After returning to the United States, she appeared on The Edge of Night as vinegary nanny Mrs. DeGroot, then was cast as a regular on the short-lived The Ellen Burstyn Show in 1986. She appeared as the stern schoolteacher Mrs. McGee on three episodes of The Cosby Show (1989–90). She had a recurring role in Law & Order (1992, 1997) as Lanie Stieglitz. Other roles included Judge Grace Lema on Oz (1998); and Martha Albright (mother of Jane Curtin's character) on two episodes of 3rd Rock From the Sun (1997, 2001), alongside her Broadway co-star George Grizzard, who played George Albright. On April 26, 2007, she began guest appearances on the NBC sitcom 30 Rock as Colleen, the fearsome mother of Alec Baldwin's lead character, Jack Donaghy.

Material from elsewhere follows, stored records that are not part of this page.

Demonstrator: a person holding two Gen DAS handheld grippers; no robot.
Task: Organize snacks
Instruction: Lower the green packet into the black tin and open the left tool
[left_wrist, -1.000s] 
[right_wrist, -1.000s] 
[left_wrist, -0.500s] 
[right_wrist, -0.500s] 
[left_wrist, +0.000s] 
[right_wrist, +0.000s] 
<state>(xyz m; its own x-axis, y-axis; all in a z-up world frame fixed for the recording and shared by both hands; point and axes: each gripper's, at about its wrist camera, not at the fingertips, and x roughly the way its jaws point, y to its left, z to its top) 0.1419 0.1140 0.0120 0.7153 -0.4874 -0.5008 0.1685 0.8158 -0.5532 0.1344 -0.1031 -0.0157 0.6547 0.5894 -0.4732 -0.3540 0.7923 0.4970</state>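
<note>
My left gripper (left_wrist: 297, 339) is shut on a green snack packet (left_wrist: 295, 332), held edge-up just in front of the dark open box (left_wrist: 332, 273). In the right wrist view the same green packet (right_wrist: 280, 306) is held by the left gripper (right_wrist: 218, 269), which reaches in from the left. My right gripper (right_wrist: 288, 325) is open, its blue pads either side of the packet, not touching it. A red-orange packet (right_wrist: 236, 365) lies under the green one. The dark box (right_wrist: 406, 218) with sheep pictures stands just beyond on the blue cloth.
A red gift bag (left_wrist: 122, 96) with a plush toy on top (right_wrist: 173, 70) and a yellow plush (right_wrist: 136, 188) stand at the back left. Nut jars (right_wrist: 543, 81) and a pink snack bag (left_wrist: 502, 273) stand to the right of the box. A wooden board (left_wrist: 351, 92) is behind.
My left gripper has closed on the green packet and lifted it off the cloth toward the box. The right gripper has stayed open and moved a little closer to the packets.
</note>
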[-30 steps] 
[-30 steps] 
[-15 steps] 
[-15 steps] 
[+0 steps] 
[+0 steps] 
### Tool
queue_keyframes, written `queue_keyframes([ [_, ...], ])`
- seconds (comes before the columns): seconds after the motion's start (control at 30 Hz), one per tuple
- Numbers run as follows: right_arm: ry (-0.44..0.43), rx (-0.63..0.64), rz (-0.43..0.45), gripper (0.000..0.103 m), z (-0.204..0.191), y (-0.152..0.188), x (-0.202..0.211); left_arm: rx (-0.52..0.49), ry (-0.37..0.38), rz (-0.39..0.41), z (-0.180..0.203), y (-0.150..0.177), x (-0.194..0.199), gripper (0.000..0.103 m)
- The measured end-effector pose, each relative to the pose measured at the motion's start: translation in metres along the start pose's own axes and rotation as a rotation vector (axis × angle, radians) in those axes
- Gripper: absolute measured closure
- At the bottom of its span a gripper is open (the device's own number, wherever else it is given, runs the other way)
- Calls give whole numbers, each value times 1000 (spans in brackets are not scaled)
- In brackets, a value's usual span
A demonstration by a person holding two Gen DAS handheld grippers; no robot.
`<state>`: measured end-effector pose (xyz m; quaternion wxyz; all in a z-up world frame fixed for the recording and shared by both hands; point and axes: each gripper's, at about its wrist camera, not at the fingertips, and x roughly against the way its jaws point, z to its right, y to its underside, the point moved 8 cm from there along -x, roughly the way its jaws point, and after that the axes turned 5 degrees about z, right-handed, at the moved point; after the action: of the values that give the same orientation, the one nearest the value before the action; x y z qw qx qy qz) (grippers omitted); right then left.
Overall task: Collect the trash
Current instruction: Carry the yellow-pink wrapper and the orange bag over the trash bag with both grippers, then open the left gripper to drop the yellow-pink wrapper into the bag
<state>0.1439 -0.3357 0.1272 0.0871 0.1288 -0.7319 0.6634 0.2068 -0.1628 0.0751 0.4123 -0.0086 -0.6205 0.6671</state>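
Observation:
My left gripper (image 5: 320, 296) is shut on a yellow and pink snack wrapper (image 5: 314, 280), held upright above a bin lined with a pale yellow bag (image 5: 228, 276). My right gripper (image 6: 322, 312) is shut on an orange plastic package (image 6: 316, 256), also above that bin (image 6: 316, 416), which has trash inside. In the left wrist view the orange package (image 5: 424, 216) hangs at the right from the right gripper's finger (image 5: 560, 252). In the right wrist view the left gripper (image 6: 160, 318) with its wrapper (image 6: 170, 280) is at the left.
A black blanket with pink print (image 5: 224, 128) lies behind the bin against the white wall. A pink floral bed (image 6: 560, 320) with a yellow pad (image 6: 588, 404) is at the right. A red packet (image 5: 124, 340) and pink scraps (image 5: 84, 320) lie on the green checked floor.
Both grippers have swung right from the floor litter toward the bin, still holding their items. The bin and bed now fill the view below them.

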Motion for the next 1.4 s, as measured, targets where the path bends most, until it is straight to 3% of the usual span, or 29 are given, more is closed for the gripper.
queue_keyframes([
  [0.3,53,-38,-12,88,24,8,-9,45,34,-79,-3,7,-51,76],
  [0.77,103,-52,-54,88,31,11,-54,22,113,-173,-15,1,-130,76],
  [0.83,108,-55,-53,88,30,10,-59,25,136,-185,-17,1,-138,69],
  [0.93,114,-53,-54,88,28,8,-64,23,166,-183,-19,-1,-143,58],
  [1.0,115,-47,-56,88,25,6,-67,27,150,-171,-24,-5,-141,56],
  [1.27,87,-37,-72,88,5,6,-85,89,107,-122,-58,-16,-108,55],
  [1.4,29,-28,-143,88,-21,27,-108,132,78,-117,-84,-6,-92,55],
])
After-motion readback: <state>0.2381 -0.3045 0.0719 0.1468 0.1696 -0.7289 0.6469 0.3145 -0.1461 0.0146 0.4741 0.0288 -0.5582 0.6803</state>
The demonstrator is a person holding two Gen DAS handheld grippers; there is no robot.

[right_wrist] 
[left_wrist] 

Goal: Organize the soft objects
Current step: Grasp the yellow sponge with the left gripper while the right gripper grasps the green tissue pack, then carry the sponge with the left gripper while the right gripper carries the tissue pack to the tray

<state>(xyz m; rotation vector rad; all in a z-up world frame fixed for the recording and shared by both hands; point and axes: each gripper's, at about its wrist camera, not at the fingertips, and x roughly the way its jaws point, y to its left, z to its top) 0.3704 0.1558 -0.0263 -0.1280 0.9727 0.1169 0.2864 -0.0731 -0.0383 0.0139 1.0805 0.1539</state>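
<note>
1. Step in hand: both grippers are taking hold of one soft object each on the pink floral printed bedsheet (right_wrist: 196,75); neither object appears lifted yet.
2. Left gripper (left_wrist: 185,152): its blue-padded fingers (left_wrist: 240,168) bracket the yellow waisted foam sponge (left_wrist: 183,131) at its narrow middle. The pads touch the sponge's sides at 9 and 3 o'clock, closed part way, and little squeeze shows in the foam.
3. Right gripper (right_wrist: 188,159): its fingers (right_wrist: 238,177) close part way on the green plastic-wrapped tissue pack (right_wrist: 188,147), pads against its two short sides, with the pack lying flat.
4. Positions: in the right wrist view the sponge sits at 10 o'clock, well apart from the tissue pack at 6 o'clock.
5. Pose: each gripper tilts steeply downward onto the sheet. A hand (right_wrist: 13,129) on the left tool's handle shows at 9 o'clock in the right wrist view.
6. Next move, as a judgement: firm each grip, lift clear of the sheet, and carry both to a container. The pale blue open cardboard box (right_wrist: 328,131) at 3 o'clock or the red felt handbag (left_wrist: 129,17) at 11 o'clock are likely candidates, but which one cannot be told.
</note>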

Stritch was reportedly considered for the role of Dorothy Zbornak on The Golden Girls but, as she related in her show Elaine Stritch at Liberty, she "blew her audition". The role was cast with Beatrice Arthur. She was seen on One Life to Live (1993), replacing fellow stage legend Eileen Heckart as Wilma Bern. In 1996, she appeared on an episode of Late Show with David Letterman as a woman who believes host David Letterman is her pool boy.

Film roles
Stritch appeared in more films in her later years than the early part of her career. In an interview in 1988, it was noted that "Making movies is challenging to Stritch since she considers herself a novice." She said: "I'm fascinated with it. And I want to do more of them." She was asked why she waited so long to make movies since she apparently enjoys it so much. "You do a movie for, like, three months and then you're finished. You do a part in a play and it's like going into a roomful of audiences for a year."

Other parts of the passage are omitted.